■ What to produce ■
Work out how many lines in this listing hold the word "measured", and give the number with nothing added.

■ Supplied information ■

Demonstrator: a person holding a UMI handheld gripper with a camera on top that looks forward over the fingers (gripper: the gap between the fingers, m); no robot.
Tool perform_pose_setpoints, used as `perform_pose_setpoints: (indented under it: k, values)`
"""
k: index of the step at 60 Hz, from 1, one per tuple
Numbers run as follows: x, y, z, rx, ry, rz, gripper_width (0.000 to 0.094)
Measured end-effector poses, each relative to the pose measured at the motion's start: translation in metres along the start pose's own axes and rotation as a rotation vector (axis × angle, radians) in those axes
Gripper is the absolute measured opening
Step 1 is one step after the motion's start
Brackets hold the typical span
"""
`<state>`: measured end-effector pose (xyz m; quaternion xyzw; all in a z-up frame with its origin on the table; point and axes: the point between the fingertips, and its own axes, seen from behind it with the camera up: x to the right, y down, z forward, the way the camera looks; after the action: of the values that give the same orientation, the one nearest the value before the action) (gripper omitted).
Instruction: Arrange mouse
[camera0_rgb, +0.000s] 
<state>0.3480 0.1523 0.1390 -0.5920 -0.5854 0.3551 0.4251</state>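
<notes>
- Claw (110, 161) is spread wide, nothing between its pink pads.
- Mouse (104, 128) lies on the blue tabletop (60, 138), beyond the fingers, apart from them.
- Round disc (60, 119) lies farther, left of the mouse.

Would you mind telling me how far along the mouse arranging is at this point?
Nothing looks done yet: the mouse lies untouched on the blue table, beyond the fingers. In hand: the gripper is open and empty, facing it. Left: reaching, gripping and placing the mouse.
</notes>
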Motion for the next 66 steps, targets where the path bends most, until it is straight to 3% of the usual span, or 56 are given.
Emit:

■ Final answer ■
3